● **Task prompt**
In the listing that follows, the range to quote begins at the line that has "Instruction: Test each" and ends after the line that has "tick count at"; quote it verbatim and add nothing.

● **Raw data**

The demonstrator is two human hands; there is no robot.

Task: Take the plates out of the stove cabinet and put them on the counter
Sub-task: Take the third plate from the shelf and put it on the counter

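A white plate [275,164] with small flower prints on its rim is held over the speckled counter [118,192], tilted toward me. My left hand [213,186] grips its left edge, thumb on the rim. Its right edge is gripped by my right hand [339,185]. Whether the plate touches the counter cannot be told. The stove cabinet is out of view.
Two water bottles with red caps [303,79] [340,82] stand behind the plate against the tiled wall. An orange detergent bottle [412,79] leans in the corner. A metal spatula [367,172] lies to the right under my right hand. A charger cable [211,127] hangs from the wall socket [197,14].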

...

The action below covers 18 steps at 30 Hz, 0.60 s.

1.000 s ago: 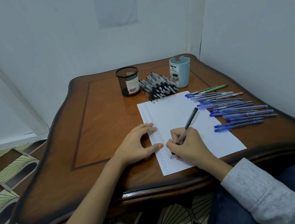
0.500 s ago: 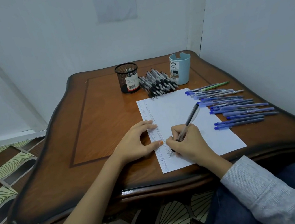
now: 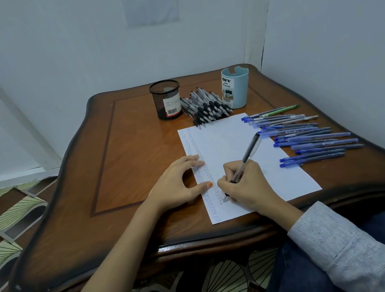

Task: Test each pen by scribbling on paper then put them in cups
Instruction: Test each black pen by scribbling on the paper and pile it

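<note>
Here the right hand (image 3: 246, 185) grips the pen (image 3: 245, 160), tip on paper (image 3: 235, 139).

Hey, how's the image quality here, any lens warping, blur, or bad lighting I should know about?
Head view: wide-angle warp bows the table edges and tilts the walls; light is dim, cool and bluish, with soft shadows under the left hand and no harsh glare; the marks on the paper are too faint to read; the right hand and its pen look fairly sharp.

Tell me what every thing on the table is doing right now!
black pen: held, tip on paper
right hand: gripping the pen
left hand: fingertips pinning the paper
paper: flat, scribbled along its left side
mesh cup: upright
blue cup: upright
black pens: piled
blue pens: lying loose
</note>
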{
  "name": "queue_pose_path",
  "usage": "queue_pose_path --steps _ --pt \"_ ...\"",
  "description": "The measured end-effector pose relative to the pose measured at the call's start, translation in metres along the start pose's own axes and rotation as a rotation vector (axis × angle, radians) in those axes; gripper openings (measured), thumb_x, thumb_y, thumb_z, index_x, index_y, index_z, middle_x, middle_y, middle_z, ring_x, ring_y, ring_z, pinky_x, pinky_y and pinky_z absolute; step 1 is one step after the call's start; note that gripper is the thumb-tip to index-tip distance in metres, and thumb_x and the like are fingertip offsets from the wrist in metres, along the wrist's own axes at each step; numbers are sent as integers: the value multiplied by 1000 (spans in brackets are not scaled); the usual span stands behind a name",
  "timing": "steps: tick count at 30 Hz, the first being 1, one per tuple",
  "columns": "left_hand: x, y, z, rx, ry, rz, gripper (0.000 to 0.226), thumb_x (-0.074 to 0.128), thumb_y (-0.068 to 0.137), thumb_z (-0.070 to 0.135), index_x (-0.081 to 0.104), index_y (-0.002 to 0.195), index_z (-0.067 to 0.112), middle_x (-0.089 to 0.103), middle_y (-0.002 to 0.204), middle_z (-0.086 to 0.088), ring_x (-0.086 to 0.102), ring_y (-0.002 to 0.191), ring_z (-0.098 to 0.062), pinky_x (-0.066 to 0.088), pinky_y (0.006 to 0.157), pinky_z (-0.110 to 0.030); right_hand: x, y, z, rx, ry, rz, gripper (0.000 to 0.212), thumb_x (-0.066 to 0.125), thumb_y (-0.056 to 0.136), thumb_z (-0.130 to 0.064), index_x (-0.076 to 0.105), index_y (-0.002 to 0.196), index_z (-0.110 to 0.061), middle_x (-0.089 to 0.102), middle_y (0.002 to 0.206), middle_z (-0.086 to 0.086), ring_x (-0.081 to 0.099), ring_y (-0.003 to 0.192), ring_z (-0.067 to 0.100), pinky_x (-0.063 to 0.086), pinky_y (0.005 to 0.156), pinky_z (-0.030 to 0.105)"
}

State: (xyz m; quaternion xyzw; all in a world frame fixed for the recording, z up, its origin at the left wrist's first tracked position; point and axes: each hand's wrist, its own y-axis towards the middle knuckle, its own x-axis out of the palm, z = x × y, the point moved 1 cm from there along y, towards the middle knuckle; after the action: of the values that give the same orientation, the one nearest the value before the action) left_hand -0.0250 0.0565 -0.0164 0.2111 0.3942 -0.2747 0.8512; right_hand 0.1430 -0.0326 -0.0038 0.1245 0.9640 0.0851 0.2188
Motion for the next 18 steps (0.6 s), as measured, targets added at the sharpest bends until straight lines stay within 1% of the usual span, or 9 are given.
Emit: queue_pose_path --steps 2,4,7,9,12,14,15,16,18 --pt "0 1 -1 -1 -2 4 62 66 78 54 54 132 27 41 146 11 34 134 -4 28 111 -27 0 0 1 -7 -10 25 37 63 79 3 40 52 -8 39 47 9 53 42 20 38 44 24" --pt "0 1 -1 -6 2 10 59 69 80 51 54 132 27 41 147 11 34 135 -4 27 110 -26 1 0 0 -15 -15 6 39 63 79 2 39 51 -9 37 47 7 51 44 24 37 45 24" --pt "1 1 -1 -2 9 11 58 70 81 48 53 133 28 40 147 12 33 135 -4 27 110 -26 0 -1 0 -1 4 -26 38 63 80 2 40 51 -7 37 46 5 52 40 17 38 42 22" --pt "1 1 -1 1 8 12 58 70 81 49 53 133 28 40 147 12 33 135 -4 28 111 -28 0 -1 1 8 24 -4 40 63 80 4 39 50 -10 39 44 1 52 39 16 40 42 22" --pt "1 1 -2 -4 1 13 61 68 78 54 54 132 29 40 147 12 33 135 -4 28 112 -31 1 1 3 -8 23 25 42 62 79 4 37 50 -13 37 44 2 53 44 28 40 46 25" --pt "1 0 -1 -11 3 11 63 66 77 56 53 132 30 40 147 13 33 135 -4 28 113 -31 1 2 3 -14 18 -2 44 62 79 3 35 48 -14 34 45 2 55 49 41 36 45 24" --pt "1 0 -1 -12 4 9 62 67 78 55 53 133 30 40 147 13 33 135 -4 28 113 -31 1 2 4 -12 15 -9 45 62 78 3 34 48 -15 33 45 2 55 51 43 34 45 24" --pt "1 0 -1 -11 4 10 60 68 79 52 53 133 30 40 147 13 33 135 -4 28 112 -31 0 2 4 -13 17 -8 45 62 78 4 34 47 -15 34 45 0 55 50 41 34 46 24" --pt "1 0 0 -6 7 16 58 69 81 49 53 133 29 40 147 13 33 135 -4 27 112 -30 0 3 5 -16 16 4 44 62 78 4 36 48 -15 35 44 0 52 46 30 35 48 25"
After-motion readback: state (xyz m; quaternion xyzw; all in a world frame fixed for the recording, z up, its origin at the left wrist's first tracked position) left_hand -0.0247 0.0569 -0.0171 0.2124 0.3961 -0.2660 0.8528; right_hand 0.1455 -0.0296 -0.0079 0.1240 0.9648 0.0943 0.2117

● **Answer space**
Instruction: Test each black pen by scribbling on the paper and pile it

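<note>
Here the right hand (image 3: 246, 185) grips the pen (image 3: 245, 160), tip on paper (image 3: 235, 139).

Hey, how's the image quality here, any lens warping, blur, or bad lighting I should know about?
Head view: wide-angle warp bows the table edges and tilts the walls; light is dim, cool and bluish, with soft shadows under the left hand and no harsh glare; the marks on the paper are too faint to read; the right hand and its pen look fairly sharp.

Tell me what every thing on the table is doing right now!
black pen: held, tip on paper
right hand: gripping the pen
left hand: fingertips pinning the paper
paper: flat, scribbled along its left side
mesh cup: upright
blue cup: upright
black pens: piled
blue pens: lying loose
</note>
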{
  "name": "queue_pose_path",
  "usage": "queue_pose_path --steps _ --pt \"_ ...\"",
  "description": "The measured end-effector pose relative to the pose measured at the call's start, translation in metres along the start pose's own axes and rotation as a rotation vector (axis × angle, radians) in those axes; gripper openings (measured), thumb_x, thumb_y, thumb_z, index_x, index_y, index_z, middle_x, middle_y, middle_z, ring_x, ring_y, ring_z, pinky_x, pinky_y and pinky_z absolute; step 1 is one step after the call's start; note that gripper is the thumb-tip to index-tip distance in metres, and thumb_x and the like are fingertip offsets from the wrist in metres, along the wrist's own axes at each step; numbers are sent as integers: the value multiplied by 1000 (spans in brackets are not scaled); the usual span stands behind a name",
  "timing": "steps: tick count at 30 Hz, the first being 1, one per tuple",

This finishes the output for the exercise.